Корреспондент: В молодости вы хотели стать художником. Когда любовь к живописи уступила место любви к писательству?
Памук: Когда мне исполнилось двадцать два года. С семи лет я хотел быть художником, и моя семья смирилась с этим. Они думали, что я стану известным художником. Но потом со мной что-то произошло, — я вдруг понял, что занимаюсь не тем. Я забросил живопись и тут же начал писать первый роман.
Корреспондент: И что же произошло?
Памук: Не могу сказать. Недавно я опубликовал книгу под названием «Стамбул», половина которой — моя автобиография до настоящего момента, а вторая половина — эссе о Стамбуле, точнее говоря, о детском восприятии Стамбула. Это некий симбиоз размышлений об образах и ландшафтах города, его индустриальной жизни; о восприятии его ребенком и о жизни этого ребенка. Последние строки книги: «Я не хочу быть художником, — сказал я. — Я хочу быть писателем», — не нуждаются в комментариях. Но само произведение может прояснить многое.
Корреспондент: Как семья отнеслась к вашему выбору?
Памук: Мама была расстроена. Отец проявил большее понимание, поскольку сам в молодости мечтал стать поэтом и переводил на турецкий язык Валери, но впоследствии отказался от этой мысли — его подвергли осмеянию его же близкие, да и высшее общество в целом.
Корреспондент: Ваша семья была согласна видеть в вас художника, но не писателя?
Памук: Да, они не предполагали, что я фанатично предамся живописи. Нашей семейной традицией считалась профессия инженера, инженера-строителя. Мой дедушка-инженер заработал приличное состояние строительством железных дорог. Отец и дяди, правда, его отнюдь не преумножили, скорее наоборот, но они тоже окончили Стамбульский Технический университет. Предполагалось, что и я продолжу семейную традицию. «Хорошо, — сказал я, — я пойду в университет». Но так как я считался натурой творческой, было принято компромиссное решение: меня прочили в архитекторы. И я поступил в университет, который, впрочем, вскоре бросил, поскольку разочаровался в живописи и начал писать романы.
Корреспондент: Вы уже тогда знали, о чем будет ваш первый роман? И именно это послужило причиной ухода из университета?
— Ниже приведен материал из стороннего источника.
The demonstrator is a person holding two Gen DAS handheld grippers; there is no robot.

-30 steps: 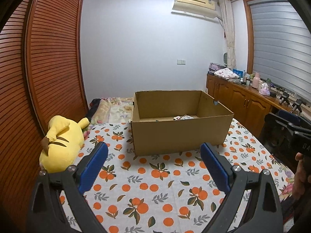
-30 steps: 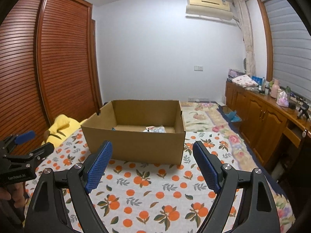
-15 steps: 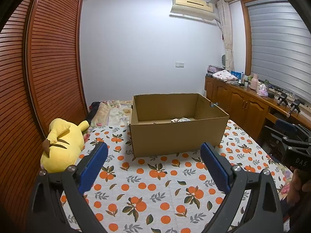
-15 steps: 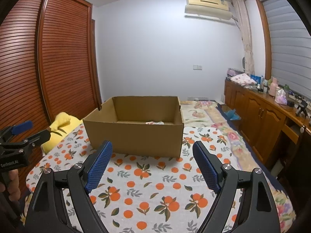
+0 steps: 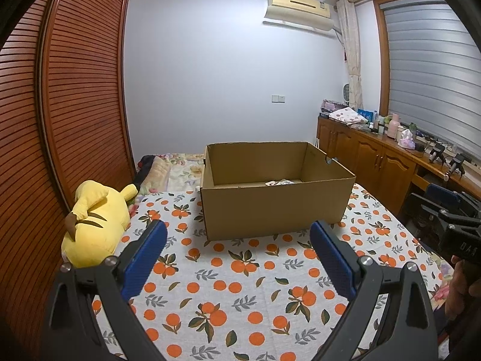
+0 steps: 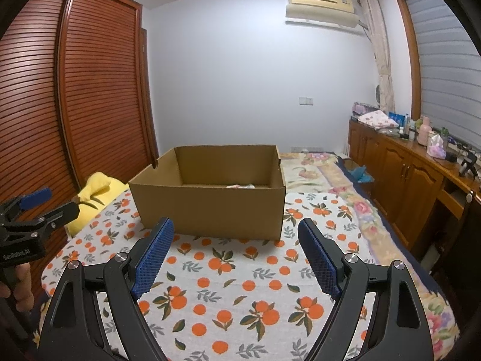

Памук: Насколько я помню, я хотел стать писателем задолго до того, как начал всерьез подумывать о замысле конкретного романа. На самом деле первые попытки оказались неудачными, — я до сих пор храню черновики рукописей. Но примерно шесть месяцев спустя я начал работать над романом, который впоследствии был опубликован под названием «Джевдет-бей и сыновья».
Корреспондент: Он не был переведен на английский язык.
Памук: Это семейная сага, как «Сага о Форсайтах» Голсуорси или «Будценброки» Томаса Манна. Вскоре я начал жалеть, что написал нечто старомодное, этакий роман XIX века, потому что в возрасте двадцати пяти — двадцати шести лет меня преследовала навязчивая идея — мне казалось, что я должен быть современным писателем. К тому времени, когда роман был наконец опубликован, мне исполнилось тридцать лет, и я вполне позволял себе экспериментировать.
Корреспондент: Вы говорите, что хотели быть современным писателем, писателем-экспериментатором. Что вы вкладываете в эти понятия?
Памук: Тогда я не считал Толстого, Достоевского, Стендаля или Томаса Манна великими писателями. Моими кумирами были Вирджиния Вулф и Фолкнер. Сейчас я бы добавил к этому списку Пруста и Набокова.
Корреспондент: Роман «Новая жизнь» начинается фразой: «Однажды я прочитал книгу, которая изменила мою жизнь». Была ли в вашей жизни такая книга?
Памук: Да, была. «Шум и ярость». В возрасте двадцати одного — двадцати двух лет я купил дешевую книжку издательства «Пингвин». Я мало что понимал, особенно учитывая мой плохой английский. Но существовал и отличный турецкий перевод, так что я клал рядом турецкий и английский экземпляры и читал сначала один, а потом другой варианты. Эта книга оказала на меня огромное влияние, она пробудила какой-то внутренний голос, к которому я постоянно прислушивался. И вскоре я начал писать от первого лица единственного числа. В большинстве случаев мне гораздо приятнее отождествлять себя с каким-нибудь из персонажей, чем писать от третьего лица.